19 giugno 2013, Arena Pernambuco, Recife Shinji Kagawa mette la firma |
Gli asiatici sciupano lo sciupabile e forse anche qualcosa di più, e, come nemesi vuole, prevale, in fine, il nostro cinismo. Meritava il Giappone: il risultato è bugiardo, ma portiamo a casa la qualificazione alle semifinali, secondo atavica tradizione di sofferenza nei gironi. Apprezzabile è solo il carattere con cui la squadra ha reagito e ha strappato il risultato.
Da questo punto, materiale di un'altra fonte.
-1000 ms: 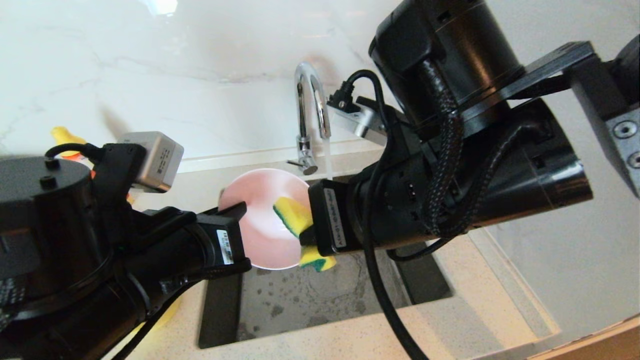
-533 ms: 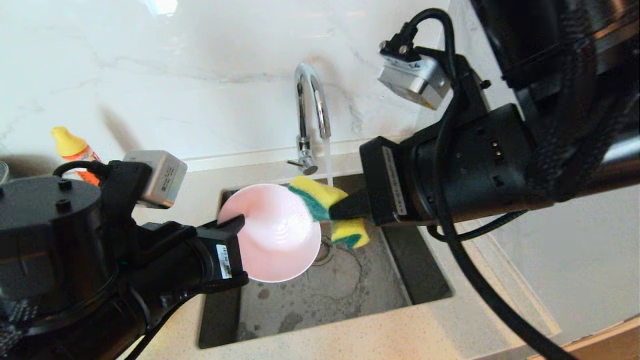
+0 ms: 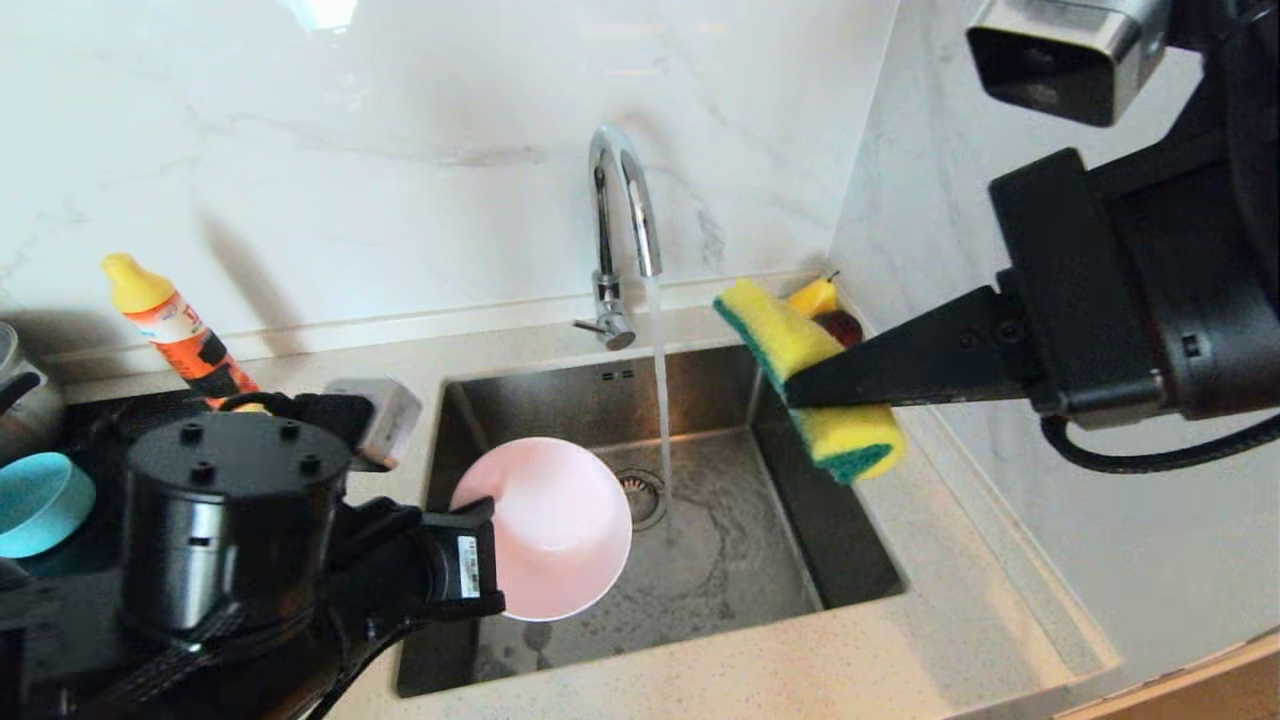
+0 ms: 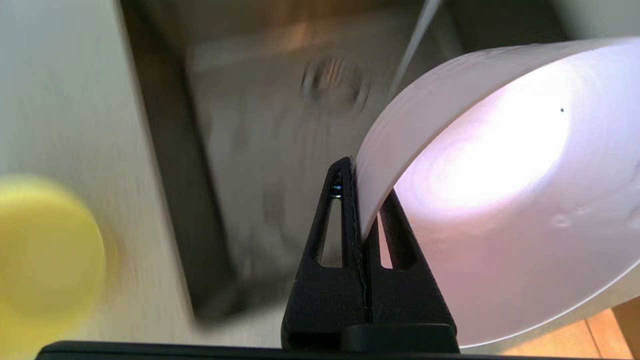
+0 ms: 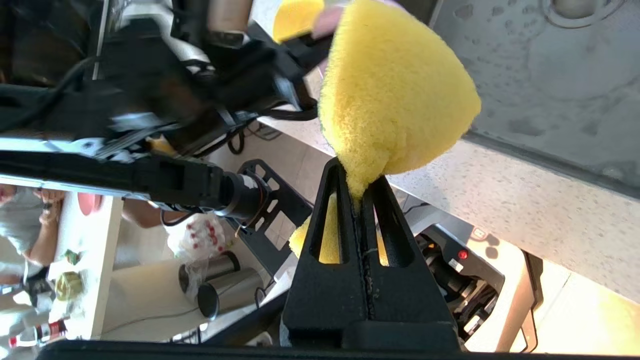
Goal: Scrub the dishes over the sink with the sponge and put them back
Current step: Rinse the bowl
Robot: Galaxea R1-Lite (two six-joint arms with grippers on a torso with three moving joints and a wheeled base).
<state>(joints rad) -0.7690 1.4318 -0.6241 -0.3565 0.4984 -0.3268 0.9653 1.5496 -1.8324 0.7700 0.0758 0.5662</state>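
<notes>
Left gripper (image 3: 478,520) sits lower left of the head frame, clamped tight on the rim of the pink bowl (image 3: 550,525), which hangs tilted over the left part of the sink (image 3: 800,520). Right gripper (image 3: 800,385) comes in from the right edge, pinched shut on the sponge (image 3: 815,375), held up over the sink's right rim, well apart from the bowl. The tap (image 3: 622,215) is running, the stream landing just right of the drain. A blue bowl (image 3: 38,500) sits at the far left edge.
</notes>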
Il resto "gli è tutto sbagliato, gli è tutto da rifare", come dicono a Ponte a Ema: Mario non ha ricevuto una palla decente in tutta la partita, se non dall'arbitro quando gli ha mostrato il dischetto; il centrocampo non solo non ha costruito ma non ha nemmeno fatto filtro; la difesa è stata spesso inguardabile.
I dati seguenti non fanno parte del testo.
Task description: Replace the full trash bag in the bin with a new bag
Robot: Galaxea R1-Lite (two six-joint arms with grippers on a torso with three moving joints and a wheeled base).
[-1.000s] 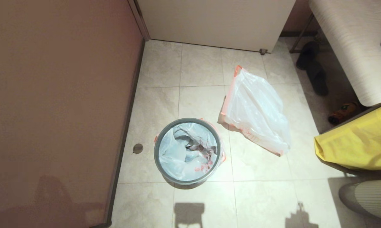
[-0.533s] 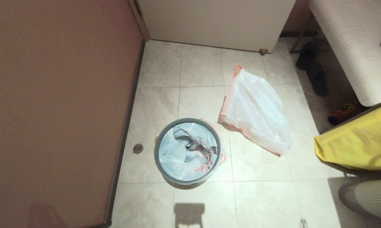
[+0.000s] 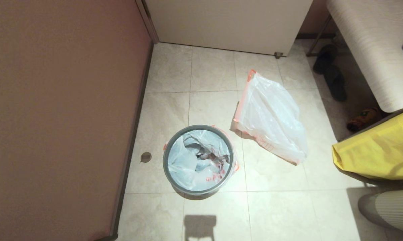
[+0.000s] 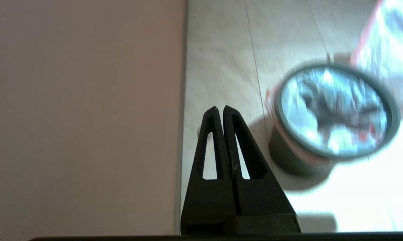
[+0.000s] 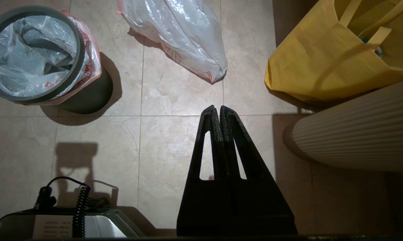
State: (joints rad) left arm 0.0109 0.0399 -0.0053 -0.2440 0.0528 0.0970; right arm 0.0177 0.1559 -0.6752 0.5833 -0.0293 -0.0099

L'incornata del 3:3 di Shinji Okazaki |
I meriti di Zaccheroni San sono evidenti, ma la domanda di fondo rimane: come mai i nipponici correvano come matti al 95' mentre i nostri erano con la lingua di fuori da una buona mezz'ora? L'umidità all'80% di Recife la soffrivamo solo noi? E non tiriamo in ballo le "fatiche" del campionato, per cortesia, perché la Serie A non è un torneo atletico fondato sulla corsa; si gioca a ritmi bassissimi, quasi da fermi: è semmai una tenzone isterica dove il gioco è costantemente spezzettato dai duelli rusticani tra i vari galletti tatuati per la precedenza ai semafori, in un clima di rissa continua.
I rapinatori |
Per il resto, ho sbagliato completamente il pronostico sul Messico, inferiore a tutte le attese. La Spagna sembra più tonica del previsto (e non venitemi a dire che la Liga è meno atletica della Serie A ...) ma l'allenamento di stasera contro i turisti che vengono da Tahiti non ci darà altre indicazioni. Gli unici punti interrogativi ancora aperti saranno sciolti dalla partita di stanotte tra uruguagi e nigeriani: i primi sono apparsi troppo brutti per essere veri, i secondi sono ancora tutti da scoprire nella loro attuale consistenza.